* Activity *
If a line in the records below contains the word "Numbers", return that line.

Segment Start: Data to examine

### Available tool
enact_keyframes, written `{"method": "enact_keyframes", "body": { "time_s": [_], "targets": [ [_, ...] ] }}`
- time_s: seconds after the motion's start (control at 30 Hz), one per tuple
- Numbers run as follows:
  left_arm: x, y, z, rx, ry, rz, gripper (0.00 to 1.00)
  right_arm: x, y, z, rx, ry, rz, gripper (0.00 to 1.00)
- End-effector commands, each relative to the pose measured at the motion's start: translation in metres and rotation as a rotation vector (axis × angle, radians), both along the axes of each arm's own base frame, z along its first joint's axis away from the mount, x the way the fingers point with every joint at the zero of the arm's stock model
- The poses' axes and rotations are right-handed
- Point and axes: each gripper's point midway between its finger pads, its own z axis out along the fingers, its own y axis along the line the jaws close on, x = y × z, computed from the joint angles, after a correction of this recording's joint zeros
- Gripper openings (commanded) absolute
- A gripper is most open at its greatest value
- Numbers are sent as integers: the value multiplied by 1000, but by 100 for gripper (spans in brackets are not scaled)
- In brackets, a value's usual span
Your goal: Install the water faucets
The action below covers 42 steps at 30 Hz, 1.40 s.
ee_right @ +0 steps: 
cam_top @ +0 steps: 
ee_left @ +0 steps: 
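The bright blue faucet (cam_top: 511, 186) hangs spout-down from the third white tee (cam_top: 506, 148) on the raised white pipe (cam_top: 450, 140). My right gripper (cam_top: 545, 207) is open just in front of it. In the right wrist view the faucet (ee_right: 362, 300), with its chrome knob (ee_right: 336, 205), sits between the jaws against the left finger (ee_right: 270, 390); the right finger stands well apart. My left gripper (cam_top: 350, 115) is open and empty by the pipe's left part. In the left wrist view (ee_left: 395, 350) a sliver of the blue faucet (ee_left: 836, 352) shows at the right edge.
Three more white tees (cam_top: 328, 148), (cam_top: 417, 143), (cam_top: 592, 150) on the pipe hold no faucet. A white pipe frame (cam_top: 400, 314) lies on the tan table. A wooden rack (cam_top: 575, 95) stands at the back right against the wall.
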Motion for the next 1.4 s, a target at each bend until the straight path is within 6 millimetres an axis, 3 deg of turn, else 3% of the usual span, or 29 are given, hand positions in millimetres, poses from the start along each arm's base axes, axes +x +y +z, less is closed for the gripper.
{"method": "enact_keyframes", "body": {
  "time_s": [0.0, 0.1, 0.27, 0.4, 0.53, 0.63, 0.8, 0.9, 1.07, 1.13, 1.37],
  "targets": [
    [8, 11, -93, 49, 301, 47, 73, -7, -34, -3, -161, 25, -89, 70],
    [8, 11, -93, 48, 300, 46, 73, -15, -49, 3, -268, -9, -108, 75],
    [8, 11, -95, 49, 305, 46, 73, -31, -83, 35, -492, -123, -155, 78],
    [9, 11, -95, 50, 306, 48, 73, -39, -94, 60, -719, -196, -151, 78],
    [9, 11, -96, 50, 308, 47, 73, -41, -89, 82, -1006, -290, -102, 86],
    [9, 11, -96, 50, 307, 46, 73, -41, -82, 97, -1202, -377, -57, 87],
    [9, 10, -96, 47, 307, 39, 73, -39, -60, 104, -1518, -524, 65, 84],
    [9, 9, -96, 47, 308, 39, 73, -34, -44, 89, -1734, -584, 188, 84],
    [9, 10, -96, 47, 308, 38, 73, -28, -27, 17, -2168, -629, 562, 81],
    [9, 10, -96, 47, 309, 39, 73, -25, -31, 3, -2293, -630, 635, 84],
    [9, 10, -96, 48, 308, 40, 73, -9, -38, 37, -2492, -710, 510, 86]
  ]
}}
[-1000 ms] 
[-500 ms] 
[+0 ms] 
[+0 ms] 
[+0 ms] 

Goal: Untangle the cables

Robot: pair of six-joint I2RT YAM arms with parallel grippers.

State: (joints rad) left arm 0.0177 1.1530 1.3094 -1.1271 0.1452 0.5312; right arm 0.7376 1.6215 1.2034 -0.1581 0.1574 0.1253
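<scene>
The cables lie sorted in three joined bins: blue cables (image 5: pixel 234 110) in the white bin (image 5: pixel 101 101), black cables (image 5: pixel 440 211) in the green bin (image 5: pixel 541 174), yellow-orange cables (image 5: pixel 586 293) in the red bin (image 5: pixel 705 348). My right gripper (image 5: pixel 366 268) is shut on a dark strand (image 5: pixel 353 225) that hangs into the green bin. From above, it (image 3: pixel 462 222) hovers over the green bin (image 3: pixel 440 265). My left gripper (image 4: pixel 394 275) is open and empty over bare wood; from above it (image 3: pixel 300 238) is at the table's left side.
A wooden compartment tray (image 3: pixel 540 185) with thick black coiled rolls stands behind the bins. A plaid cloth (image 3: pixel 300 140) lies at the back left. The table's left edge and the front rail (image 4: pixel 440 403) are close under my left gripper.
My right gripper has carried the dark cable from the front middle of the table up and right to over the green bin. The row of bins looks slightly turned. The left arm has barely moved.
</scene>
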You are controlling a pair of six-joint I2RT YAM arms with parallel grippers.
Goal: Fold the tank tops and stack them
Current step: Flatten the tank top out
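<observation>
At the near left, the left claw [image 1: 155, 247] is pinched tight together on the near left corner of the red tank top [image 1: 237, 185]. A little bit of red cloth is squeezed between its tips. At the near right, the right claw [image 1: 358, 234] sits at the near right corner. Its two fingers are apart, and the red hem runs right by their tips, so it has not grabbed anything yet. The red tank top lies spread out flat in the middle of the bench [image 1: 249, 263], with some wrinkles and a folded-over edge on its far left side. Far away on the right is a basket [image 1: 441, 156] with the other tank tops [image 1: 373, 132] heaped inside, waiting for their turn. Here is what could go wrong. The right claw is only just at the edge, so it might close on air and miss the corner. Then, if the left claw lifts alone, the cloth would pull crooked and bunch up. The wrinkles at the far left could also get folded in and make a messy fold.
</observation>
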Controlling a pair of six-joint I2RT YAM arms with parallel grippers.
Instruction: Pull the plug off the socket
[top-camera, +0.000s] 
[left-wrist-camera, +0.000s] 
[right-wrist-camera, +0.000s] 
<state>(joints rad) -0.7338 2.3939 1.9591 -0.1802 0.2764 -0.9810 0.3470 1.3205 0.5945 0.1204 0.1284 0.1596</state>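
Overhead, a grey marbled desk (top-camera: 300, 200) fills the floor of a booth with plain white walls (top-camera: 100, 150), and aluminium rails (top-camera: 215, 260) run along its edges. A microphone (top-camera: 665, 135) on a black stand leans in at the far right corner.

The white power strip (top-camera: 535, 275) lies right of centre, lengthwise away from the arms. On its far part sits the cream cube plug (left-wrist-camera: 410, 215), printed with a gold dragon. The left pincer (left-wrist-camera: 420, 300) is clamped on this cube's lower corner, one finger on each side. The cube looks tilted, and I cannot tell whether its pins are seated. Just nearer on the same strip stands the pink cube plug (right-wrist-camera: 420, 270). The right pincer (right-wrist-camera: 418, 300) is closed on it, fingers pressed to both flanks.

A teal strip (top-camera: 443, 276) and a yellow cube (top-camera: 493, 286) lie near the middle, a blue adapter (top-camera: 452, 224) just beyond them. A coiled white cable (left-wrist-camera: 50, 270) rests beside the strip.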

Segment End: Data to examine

* Exercise response *
- Numbers run as follows:
- Numbers are sent as integers: the value multiplied by 1000, but by 100 for gripper (spans in brackets are not scaled)

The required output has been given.